■ **Required action**: In the records that follow, find the line with "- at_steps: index"; from there, retype every line exactly through the line with "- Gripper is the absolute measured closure", which also belongs to the answer.

■ **Given information**:
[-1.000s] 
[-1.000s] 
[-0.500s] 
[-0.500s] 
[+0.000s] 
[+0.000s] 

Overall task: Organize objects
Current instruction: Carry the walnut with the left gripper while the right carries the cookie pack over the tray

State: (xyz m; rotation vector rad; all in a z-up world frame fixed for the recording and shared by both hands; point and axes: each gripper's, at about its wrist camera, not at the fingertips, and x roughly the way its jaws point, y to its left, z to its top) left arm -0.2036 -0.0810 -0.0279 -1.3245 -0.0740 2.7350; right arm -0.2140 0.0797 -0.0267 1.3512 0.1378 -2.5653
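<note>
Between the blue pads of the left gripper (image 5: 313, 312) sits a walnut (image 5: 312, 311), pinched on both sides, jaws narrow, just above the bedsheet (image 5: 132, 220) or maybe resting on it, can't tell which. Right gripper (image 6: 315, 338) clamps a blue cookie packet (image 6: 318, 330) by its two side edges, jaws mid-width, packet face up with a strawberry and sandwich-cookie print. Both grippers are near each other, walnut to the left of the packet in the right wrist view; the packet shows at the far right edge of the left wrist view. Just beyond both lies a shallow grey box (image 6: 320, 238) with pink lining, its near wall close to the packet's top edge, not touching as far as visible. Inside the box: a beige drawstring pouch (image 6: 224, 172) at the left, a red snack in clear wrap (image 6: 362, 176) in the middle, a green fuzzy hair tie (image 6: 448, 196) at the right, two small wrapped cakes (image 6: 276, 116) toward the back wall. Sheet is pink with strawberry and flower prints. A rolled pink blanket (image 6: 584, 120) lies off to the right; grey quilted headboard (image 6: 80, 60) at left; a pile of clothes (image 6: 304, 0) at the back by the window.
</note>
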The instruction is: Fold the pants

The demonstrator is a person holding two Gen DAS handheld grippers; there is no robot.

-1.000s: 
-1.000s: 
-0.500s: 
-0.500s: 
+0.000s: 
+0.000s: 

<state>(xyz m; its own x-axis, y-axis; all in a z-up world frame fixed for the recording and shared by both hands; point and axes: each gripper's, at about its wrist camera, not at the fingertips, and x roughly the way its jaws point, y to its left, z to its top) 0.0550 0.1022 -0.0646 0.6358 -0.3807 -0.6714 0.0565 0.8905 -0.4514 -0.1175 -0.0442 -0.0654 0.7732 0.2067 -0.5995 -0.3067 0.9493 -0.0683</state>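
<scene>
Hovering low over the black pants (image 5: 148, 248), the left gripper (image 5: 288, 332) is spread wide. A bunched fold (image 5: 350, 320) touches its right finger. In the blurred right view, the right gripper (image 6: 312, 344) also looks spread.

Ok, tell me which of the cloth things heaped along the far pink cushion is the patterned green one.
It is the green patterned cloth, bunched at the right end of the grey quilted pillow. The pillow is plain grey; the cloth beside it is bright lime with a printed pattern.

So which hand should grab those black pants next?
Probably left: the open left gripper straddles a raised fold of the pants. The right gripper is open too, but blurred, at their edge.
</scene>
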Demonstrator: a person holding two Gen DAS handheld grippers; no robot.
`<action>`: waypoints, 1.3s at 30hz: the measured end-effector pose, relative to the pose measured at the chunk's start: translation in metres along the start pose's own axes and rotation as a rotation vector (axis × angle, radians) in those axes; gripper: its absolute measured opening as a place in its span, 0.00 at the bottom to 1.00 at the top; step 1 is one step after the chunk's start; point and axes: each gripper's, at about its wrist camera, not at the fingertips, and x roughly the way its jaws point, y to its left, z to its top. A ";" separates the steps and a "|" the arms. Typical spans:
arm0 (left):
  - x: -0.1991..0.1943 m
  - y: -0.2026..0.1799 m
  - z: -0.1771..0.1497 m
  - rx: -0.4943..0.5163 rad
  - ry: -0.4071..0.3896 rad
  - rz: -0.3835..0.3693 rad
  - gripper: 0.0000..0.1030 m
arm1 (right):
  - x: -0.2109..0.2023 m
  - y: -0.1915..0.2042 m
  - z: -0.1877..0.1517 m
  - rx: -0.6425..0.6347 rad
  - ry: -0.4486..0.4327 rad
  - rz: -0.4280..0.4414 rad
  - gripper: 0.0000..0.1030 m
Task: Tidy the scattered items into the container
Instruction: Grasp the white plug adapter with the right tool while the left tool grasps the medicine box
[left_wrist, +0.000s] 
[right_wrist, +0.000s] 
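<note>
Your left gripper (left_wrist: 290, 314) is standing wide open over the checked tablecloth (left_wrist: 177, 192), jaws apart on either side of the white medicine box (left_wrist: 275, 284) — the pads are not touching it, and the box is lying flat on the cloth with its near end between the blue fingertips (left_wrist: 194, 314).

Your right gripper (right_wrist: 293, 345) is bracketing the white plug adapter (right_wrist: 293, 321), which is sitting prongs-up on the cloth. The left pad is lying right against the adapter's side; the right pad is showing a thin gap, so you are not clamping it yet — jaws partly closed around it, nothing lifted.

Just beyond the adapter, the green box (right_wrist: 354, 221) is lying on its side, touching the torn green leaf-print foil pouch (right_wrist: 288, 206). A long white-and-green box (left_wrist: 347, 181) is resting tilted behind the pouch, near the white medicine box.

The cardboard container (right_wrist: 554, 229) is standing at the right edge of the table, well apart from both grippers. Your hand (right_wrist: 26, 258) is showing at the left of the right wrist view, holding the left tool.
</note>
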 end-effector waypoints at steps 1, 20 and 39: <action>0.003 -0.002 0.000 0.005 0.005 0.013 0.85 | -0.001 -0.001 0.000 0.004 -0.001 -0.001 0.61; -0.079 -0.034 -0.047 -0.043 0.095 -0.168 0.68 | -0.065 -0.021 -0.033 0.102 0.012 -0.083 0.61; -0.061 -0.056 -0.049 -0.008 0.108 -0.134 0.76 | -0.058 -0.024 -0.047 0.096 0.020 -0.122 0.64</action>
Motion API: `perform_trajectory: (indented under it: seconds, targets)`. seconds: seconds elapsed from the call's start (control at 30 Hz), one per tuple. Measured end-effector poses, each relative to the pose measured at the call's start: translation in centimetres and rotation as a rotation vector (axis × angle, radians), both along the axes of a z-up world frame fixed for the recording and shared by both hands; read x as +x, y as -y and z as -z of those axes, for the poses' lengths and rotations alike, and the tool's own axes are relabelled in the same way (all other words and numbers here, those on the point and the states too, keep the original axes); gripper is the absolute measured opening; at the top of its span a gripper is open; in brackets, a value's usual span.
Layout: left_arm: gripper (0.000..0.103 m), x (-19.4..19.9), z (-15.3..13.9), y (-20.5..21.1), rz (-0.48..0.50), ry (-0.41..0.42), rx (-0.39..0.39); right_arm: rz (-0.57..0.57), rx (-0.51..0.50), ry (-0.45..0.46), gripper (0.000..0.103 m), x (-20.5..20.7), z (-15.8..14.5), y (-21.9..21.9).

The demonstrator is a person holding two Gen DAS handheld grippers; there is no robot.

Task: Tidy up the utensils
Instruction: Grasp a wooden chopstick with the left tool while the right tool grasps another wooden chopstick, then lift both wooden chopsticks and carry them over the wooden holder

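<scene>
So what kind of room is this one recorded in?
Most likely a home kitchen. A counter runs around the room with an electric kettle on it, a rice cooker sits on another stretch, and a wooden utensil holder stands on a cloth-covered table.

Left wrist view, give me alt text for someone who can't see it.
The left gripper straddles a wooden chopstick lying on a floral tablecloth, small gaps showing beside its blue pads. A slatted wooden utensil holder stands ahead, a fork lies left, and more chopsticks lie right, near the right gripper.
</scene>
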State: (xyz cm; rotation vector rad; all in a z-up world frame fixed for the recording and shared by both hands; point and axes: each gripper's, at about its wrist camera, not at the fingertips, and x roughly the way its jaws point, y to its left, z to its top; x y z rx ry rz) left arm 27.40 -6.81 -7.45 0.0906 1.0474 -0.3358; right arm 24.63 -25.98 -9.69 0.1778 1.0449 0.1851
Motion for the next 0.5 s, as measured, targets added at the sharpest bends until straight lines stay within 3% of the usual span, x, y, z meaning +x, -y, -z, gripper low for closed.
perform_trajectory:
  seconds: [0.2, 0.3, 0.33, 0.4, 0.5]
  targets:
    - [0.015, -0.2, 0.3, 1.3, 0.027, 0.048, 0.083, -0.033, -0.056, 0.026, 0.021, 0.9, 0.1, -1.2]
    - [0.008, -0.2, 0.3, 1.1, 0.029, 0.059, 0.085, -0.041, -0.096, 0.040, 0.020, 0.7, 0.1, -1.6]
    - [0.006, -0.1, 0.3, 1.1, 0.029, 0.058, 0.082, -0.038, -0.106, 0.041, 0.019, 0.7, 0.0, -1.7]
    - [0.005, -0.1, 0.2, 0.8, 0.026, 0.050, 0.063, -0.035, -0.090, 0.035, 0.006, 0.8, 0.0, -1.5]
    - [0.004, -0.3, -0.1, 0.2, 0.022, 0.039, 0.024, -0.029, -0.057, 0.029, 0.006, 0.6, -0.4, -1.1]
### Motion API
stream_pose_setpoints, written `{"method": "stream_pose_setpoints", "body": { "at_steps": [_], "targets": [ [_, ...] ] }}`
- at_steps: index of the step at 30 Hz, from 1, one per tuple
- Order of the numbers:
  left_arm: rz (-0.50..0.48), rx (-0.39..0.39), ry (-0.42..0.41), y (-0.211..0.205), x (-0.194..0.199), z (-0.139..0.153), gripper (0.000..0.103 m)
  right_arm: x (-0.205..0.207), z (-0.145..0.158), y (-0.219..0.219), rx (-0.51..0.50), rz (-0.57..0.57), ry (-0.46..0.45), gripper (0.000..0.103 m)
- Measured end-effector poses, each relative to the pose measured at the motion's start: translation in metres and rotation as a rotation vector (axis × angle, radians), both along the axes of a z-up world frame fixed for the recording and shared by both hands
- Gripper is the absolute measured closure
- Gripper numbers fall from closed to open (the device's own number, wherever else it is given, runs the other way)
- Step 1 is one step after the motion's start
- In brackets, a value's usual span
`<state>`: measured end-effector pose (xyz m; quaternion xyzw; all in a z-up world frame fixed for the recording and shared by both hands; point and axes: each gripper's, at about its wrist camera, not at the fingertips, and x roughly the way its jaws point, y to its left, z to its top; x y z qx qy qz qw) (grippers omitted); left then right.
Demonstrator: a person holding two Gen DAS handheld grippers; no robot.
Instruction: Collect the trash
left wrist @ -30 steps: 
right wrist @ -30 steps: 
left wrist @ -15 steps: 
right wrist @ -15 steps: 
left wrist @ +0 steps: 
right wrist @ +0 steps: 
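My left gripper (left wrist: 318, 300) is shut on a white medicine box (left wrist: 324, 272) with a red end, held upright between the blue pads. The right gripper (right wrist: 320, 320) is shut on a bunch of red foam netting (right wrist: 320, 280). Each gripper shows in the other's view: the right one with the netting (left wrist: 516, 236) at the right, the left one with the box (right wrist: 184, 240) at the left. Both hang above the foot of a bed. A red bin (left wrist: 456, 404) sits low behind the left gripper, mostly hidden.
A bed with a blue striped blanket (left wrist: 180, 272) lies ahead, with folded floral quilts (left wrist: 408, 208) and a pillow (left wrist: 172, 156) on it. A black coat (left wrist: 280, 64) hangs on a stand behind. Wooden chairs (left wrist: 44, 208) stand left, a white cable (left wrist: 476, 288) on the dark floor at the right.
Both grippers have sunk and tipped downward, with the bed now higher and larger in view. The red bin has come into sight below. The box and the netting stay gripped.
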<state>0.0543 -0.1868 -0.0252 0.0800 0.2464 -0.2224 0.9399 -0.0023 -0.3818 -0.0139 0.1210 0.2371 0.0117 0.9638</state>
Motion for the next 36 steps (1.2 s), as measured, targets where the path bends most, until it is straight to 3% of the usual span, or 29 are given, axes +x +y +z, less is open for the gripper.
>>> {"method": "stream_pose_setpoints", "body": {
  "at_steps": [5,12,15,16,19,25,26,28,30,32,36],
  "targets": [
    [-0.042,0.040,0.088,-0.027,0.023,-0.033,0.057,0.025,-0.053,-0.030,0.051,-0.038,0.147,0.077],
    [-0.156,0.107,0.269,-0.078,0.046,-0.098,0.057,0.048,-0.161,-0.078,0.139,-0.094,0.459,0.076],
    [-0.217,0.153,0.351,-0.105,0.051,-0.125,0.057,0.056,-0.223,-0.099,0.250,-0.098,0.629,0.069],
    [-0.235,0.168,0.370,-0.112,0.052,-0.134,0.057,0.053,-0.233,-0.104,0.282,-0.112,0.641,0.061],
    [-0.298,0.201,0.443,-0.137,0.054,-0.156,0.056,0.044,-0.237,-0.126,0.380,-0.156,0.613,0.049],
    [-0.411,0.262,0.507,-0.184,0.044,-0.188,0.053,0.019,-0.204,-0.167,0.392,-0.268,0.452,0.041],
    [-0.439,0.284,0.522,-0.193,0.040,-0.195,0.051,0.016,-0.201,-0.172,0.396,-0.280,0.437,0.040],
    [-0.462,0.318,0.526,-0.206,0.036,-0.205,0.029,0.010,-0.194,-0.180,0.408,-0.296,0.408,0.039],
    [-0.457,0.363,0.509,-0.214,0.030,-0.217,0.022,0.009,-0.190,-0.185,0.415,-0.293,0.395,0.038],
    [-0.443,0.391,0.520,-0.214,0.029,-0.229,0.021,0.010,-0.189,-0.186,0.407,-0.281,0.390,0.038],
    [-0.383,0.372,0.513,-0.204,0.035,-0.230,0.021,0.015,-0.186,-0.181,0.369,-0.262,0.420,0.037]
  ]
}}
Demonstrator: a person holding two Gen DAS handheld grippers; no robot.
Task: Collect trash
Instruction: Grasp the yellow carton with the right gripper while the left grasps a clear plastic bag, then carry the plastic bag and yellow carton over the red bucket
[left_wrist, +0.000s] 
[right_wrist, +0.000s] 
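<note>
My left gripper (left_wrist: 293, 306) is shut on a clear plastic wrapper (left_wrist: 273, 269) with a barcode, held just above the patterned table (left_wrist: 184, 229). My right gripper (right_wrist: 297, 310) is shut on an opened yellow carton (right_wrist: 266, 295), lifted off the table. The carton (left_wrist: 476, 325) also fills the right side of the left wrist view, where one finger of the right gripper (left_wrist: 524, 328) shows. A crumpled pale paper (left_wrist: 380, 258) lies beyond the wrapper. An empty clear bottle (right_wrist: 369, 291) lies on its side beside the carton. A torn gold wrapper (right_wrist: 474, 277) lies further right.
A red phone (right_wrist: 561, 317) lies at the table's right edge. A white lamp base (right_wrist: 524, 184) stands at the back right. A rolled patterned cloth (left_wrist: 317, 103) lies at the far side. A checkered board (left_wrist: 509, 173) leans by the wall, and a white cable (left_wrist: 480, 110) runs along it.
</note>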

■ **Solution below**:
- at_steps: index of the step at 30 Hz, from 1, one per tuple
- Order of the numbers:
  left_arm: rz (-0.50..0.48), rx (-0.39..0.39), ry (-0.42..0.41), y (-0.211..0.205), x (-0.194..0.199), z (-0.139..0.153), gripper (0.000..0.103 m)
  right_arm: x (-0.205..0.207), z (-0.145..0.158), y (-0.219..0.219), rx (-0.51..0.50), rz (-0.57..0.57), ry (-0.46..0.45), gripper (0.000..0.103 m)
- Measured end-effector poses, each relative to the pose measured at the motion's start: translation in metres and rotation as a rotation vector (axis × angle, radians), both along the axes of a z-up world frame fixed for the recording and shared by both hands
- Gripper is the absolute measured closure

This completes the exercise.